Sun | Dec 16, 2018

Chung-Fah’s undying love

Published:Sunday | November 18, 2018 | 12:00 AMTony Becca
Winston Chung-Fah received the Order of Distinction in the rank of Commander for outstanding contribution to the development of Jamaica's football programme at the National Honours and Awards Ceremony on Monday, October 21, 2013.

Some of the greatest or most successful visionaries in sport throughout the world were not successful players in their young days and definitely not great players.

They were, however, players of a reasonable standard, young men who loved the game they played, and who loved it with a passion.

One such young man was Winston Chung-Fah, who attended the now-defunct Windsor High School, located next door to the north of Sabina Park, who organised a football team at the school, who kept goal for the team in the Facey Cup competition, and who died in Florida on Thursday, November 9.

His schoolmates included the late George Lee - former mayor of Portmore; the late Karl Dalhouse - former head of the YMCA; the late Lloyd Becca - Anglican priest and dean of Eastern Jamaica and who was 'little Becs' to Chung-Fah; and the late Winston 'Dirks' Campbell - a former FIFA referee.

 

CONTAGIOUS PASSION

 

He was a pugnacious goalkeeper, his passion for the game was contagious, and he was, according to many, one of the favourite students of founder and headmistress Mrs E. Ranger-Jones.

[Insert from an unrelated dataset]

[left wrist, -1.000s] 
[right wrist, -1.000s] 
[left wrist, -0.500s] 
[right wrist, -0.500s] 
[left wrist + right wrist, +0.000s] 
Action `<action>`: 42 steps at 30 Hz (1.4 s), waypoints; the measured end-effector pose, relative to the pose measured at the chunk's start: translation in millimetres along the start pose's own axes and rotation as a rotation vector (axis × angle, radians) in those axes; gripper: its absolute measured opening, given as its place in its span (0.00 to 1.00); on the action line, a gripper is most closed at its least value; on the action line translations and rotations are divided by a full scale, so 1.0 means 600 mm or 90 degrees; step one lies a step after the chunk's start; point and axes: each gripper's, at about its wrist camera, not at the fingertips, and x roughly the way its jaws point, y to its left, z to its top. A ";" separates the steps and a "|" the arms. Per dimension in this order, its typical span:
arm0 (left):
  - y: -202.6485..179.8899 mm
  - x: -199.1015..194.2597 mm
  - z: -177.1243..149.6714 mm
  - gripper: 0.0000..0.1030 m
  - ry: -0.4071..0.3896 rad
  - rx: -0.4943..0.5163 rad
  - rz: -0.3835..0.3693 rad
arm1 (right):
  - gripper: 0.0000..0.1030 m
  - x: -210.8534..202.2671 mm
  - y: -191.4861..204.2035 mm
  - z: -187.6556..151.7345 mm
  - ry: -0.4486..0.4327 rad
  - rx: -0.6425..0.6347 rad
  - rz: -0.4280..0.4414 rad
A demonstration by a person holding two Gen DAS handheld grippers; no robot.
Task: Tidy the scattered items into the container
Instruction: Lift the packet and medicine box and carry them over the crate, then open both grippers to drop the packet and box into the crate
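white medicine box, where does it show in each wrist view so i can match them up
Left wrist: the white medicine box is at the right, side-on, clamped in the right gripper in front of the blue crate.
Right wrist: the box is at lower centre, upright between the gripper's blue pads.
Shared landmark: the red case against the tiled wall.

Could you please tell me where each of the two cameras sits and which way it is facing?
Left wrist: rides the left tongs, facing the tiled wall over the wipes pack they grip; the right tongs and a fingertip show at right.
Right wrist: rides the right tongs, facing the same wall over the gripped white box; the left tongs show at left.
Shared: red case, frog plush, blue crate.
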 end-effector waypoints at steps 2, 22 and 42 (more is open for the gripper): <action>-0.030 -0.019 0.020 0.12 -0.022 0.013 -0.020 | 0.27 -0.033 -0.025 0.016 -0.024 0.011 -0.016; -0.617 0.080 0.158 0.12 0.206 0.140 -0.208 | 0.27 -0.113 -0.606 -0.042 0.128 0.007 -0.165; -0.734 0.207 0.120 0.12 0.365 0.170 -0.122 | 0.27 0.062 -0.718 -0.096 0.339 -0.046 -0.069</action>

Chung-Fah loved football. He loved Brazilian football. He admired Santos Football Club and home club of Pele. He worshipped Pele, and when he decided to form a football club, he named it Santos.

The colours of the club were, and still are, the green and gold of Brazil.

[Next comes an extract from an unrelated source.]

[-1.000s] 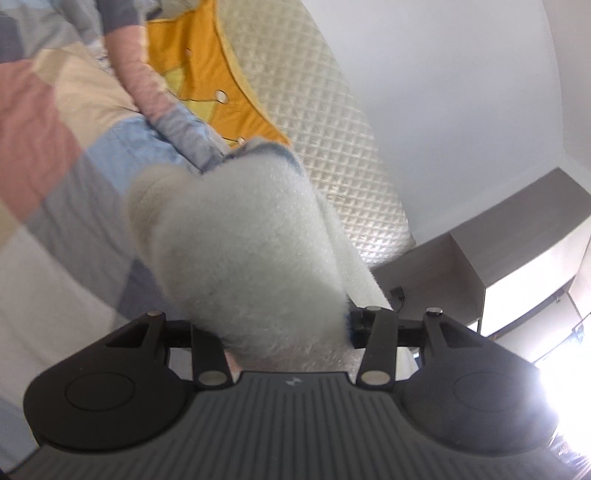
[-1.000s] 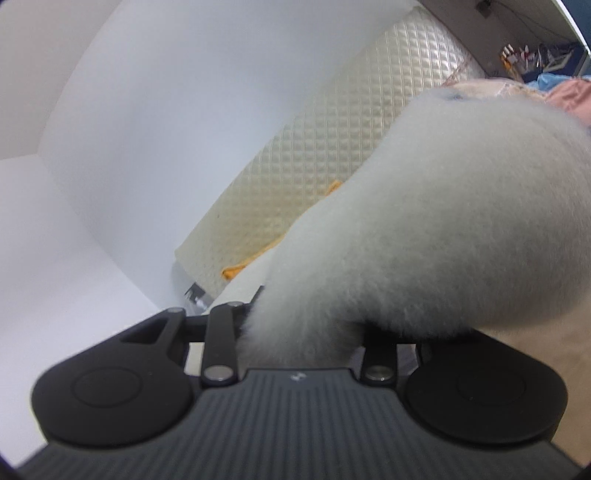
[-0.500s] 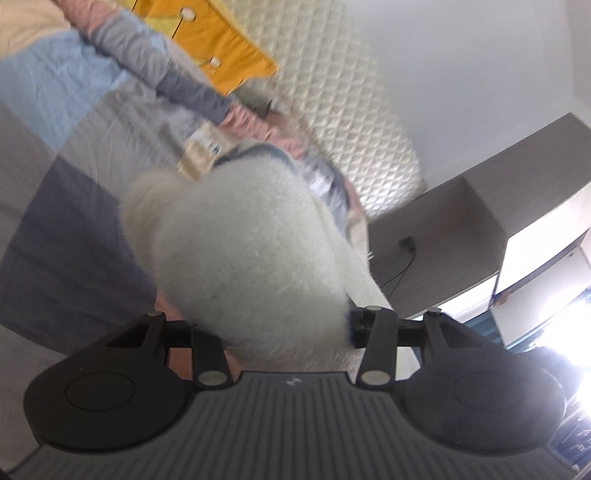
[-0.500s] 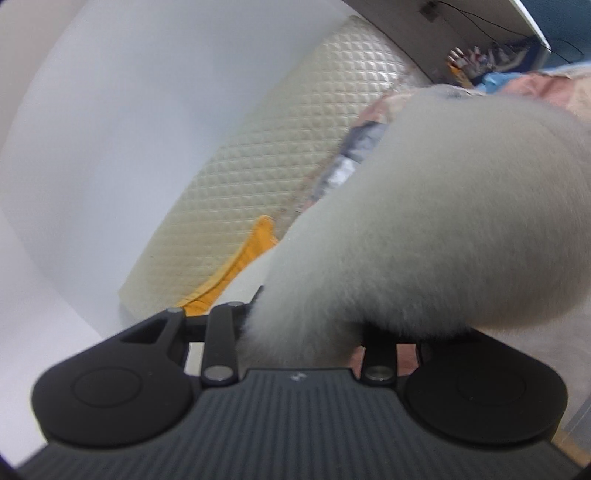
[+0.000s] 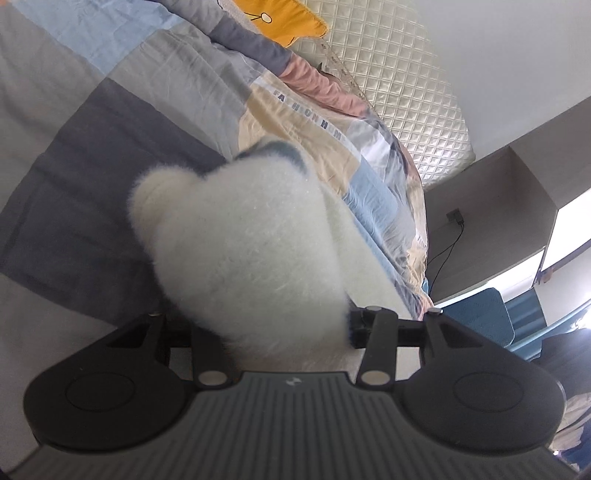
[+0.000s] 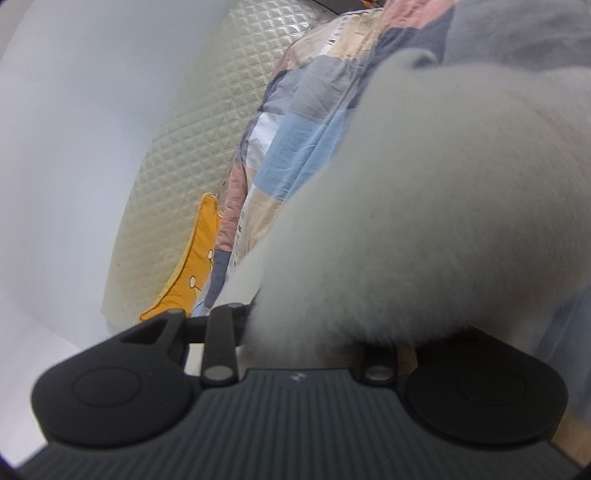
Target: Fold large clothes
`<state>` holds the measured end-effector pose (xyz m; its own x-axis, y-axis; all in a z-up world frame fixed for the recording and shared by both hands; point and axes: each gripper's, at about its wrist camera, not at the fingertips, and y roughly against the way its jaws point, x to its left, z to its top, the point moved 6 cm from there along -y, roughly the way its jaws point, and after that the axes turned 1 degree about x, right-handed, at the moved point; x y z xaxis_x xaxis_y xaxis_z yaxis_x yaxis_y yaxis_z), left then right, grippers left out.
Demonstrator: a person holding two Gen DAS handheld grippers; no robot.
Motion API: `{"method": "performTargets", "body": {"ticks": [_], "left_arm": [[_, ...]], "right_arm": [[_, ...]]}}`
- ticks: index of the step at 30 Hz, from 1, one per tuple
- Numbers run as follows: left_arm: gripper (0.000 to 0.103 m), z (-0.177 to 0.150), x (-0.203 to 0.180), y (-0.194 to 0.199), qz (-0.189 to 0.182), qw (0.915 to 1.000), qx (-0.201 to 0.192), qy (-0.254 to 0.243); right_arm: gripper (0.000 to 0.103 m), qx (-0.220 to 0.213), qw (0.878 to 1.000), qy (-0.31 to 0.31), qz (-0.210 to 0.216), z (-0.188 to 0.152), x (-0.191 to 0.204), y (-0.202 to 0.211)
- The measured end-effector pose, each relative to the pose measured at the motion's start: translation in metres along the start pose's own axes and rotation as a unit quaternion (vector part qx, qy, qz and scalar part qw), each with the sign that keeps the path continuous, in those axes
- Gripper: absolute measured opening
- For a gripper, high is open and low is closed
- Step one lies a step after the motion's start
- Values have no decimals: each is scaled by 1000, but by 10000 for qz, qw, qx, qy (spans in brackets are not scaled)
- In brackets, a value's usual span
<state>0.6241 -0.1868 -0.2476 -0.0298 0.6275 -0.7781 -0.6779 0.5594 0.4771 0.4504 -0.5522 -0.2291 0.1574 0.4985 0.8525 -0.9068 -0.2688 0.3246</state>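
Note:
A fluffy white fleece garment (image 5: 243, 251) bulges out of my left gripper (image 5: 273, 332), which is shut on it; the fleece hides the fingertips. It hangs above the patchwork bed cover (image 5: 110, 122). In the right wrist view the same white garment (image 6: 436, 206) fills the right half and covers my right gripper (image 6: 306, 332), which is shut on it. A blue trim edge shows at the garment's top in the left view.
A quilted cream headboard (image 5: 402, 81) stands behind the bed, also in the right view (image 6: 207, 122). An orange cushion (image 5: 280, 18) lies by it and shows in the right view (image 6: 192, 266). A grey cabinet with a cable (image 5: 480, 206) and a blue chair (image 5: 480, 314) stand at right.
Both grippers have tilted down towards the bed with the garment still held. More of the patchwork cover is in view and less wall and headboard.

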Motion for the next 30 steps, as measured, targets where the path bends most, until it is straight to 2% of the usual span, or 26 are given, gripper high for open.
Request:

He did not stop there. His first set of players, from the socially less-privileged class, included players who played with the flair of Brazilians.

Two of his lieutenants were Jackie Bell and Denis Ziadie, two former St George's College players, two former national players, and two players who also loved Brazilian football.

One of them, left-winger Ziadie, played like a Brazilian, and the two players died in a motor vehicle accident minutes after watching Brazil play in a World Cup match in Mexico in 1986.

Chung-Fah also once owned a restaurant. It was named International, and almost every needy footballer ate there, almost all of them for free.

'Chungie', however, will be remembered not so much as a benefactor of footballers or as Jamaica's technical director of football, but as a football coach, with his most memorable assignment being the coach of Clarendon College's football team, a team that won the daCosta Cup and the Olivier Shield in 1977 and in 1978 and which paraded such players as Lennie 'Teacher' Hyde - one of the country's finest players and coaches - and Dennis 'Den Den' Hutchinson.

The stories of his days at Clarendon College are many, and they will be forever etched in the history of that institution and in the memory of Jamaicans.

For those things he will never, ever be forgotten, especially by Jamaicans who love football, and youth football at that.

Years and years from now, however, he may be remembered for something far greater, for starting something that lifted Jamaica's football to once-unbelievable heights.

Chung-Fah was a man who believed in youth, a man who believed, quite rightly, that the greatest player started as a little boy, most times a poor little boy, and one who fought for the development of youth football in Jamaica for many, many years.

Chung-Fah, who will be buried in Florida on December 8, was an early supporter of women's football in Jamaica and was appropriately honoured with FIFA's Order of Merit and also with the Order of Distinction, Commander Class.